RE: Tildes on vowels

From: Marco Cimarosti (
Date: Tue Aug 13 2002 - 12:04:22 EDT

William Overington wrote:
> >2) Superscript, subscript, combining above, and other forms of
> >identifying placement of characters, are better left to
> markup or other
> >rendering systems and file formats (and not for a vehicle
> intended for
> >plain text.)
> Why? This call for markup seems to be some deeply held belief that is
> treated as if it is a law of nature. So, some people somewhere
> decided to think in terms of layers, so, that is up to them:

It is not a deeply held belief nor a law of nature: it is an just
*arbitrary* decision.

As you correctly say, "some people somewhere decided to think in terms of
layers". These people were those who invented of Unicode, and their
*arbitrary* decision of splitting text representation in these two layers is
the foundation of Unicode.

As with all arbitrary decisions which are the foundation of something, you
either accept it or also refuse that something.

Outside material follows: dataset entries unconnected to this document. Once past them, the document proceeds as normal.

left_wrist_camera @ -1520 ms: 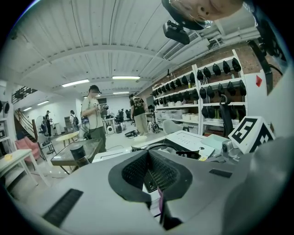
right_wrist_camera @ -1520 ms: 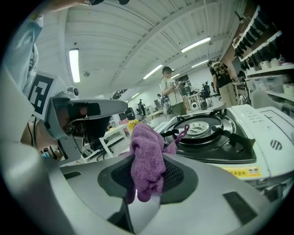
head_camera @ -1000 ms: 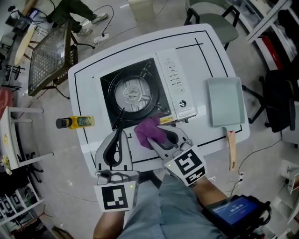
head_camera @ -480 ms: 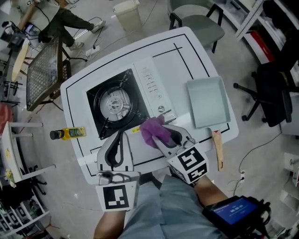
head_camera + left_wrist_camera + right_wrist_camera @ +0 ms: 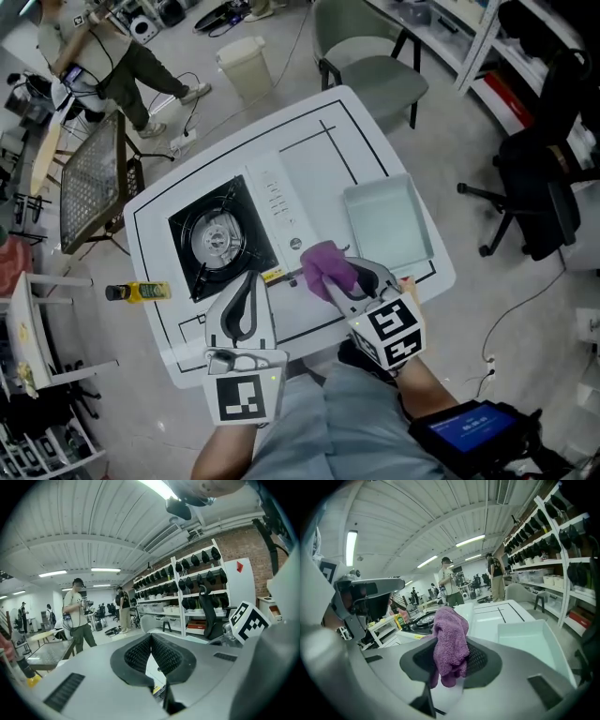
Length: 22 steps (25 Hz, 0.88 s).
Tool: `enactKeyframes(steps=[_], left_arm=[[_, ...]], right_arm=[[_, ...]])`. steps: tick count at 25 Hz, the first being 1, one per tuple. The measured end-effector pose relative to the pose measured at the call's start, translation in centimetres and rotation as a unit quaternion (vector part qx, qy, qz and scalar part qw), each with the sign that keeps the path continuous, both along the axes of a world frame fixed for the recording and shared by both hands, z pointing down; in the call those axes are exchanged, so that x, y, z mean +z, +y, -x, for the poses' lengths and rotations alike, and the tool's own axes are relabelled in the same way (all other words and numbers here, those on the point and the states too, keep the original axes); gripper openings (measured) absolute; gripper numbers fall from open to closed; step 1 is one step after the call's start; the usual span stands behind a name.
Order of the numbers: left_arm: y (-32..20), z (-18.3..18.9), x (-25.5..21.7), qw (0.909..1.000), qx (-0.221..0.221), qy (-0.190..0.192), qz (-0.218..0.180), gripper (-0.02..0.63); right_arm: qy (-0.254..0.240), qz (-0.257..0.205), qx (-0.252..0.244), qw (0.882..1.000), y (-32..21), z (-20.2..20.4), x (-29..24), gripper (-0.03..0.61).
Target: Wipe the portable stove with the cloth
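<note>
Two tools ready: your right tongs clench cloth short of stove; left tongs closed, empty. Loose cloth tail may snag burner grate and pull free.

Left tongs point forward beside the right pair, jaws pressed together at the tips with nothing between them. Right tongs angle forward and leftward, jaws clamped on a bunched purple cloth.
</note>
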<state>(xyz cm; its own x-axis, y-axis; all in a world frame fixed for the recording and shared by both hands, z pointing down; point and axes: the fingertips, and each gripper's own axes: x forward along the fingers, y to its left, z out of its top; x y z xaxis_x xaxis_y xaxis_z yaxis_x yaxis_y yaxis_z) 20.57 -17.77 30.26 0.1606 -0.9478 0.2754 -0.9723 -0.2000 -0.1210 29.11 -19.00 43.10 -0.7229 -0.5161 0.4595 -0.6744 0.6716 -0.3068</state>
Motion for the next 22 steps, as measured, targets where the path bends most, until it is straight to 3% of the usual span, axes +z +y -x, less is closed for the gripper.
enactKeyframes(steps=[7,12,16,22], left_arm=[[0.9,-2.1,-3.8,0.9989,0.005,0.002,-0.047,0.02],[1.4,-0.4,-5.6,0.9978,-0.014,0.003,-0.064,0.02],[0.7,2.3,-5.0,0.9976,-0.036,0.012,-0.058,0.019],[-1.3,7.3,-2.0,0.9974,-0.055,0.041,-0.023,0.02]], right_arm=[[-0.005,-0.062,0.012,0.998,-1.0,-2.5,-5.7,0.152],[-0.006,-0.093,0.003,0.996,-1.1,-1.6,-8.5,0.152],[0.008,-0.086,-0.008,0.996,-1.4,0.4,-7.4,0.152],[0.036,-0.04,-0.02,0.998,-1.8,4.8,-3.0,0.152]])
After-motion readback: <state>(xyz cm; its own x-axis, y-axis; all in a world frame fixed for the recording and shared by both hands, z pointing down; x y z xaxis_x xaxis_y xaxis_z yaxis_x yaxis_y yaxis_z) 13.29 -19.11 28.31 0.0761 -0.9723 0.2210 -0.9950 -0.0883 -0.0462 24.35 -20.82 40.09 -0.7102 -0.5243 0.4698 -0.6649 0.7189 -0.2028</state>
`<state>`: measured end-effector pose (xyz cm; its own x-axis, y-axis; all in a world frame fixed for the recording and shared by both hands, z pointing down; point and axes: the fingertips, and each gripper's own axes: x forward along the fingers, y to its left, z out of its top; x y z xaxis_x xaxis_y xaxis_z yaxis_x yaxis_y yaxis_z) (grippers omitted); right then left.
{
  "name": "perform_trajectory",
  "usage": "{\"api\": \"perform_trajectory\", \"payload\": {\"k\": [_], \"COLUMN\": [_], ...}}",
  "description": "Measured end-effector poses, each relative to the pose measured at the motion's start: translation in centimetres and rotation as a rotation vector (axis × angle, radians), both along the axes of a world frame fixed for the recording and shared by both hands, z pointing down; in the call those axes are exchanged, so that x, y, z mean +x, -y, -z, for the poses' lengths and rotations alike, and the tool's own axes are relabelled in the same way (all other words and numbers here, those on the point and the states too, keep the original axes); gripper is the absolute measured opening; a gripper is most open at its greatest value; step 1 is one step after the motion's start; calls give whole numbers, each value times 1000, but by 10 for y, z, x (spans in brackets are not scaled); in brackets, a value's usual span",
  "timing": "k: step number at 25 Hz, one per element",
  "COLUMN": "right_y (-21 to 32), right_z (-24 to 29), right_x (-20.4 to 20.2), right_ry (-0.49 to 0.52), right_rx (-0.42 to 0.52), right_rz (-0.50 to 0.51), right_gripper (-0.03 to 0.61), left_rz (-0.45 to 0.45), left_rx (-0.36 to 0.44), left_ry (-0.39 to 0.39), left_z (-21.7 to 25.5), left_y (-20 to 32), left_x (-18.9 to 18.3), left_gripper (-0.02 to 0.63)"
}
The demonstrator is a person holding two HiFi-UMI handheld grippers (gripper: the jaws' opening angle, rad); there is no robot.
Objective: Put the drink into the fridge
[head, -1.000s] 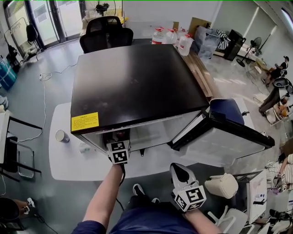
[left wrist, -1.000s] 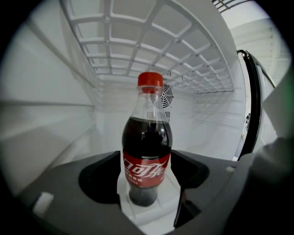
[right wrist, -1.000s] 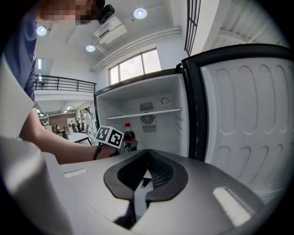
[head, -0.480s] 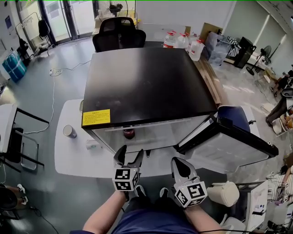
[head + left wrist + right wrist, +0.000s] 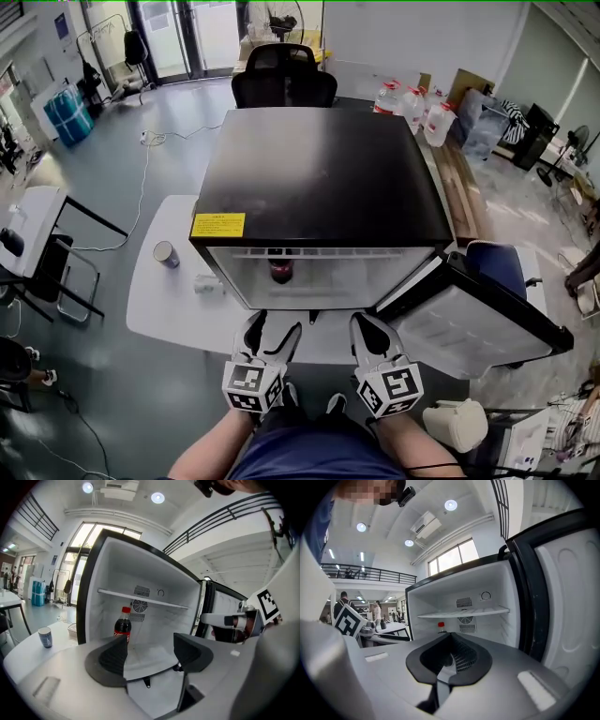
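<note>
Bottle (image 5: pixel 280 268) seen upright on fridge (image 5: pixel 328 178) floor, near its front edge. Left tongs (image 5: pixel 270 335) released, empty; right tongs (image 5: pixel 365 330) clenched, empty. Door (image 5: pixel 478 314) open: best pushed shut gently.

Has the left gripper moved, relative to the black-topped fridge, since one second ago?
Yes. The left gripper has drawn back from the open black-topped fridge toward the person, leaving the red-capped cola bottle inside.

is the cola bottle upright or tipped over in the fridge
Upright. The cola bottle stands on the floor of the fridge, under the shelf, with its red cap at the top.
</note>
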<state>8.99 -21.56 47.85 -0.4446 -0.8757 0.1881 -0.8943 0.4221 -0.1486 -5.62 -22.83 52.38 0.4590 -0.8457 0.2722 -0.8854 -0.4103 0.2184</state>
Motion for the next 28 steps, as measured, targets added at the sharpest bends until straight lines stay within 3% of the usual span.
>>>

The rules of chess are totally arbitrary but, if you refuse to play by them,
you refuse to play chess. Refusing to play chess is not necessarily a bad
thing (perhaps there are nicer games), but there is no way you can play
chess by refusing to follow the rules. Chess and Unicode are just a sets of
rules: take off the rules off and nothing remains.

One of the rules of Unicode, is its definition of the border between plain
text and rich text, and its decision to only encode information below the

> the fact of the matter is that using individual Private Use Area
> characters for matters which are otherwise performable by a
> sequence of characters starting with a < character used to mean
> ENTER MARKUP BUBBLE rather than its specified meaning
> in the Unicode standard is perfectly reasonable. Using
> Private Use Area characters does not mean redefining the meaning
> of a character from the Unicode standard as does using < to mean

Because of the arbitrary, conventional, nature of the difference between
"plain text" and "rich text", one cannot use her own definition: it would be
like changing the rules of chess and pretending it is still the same game.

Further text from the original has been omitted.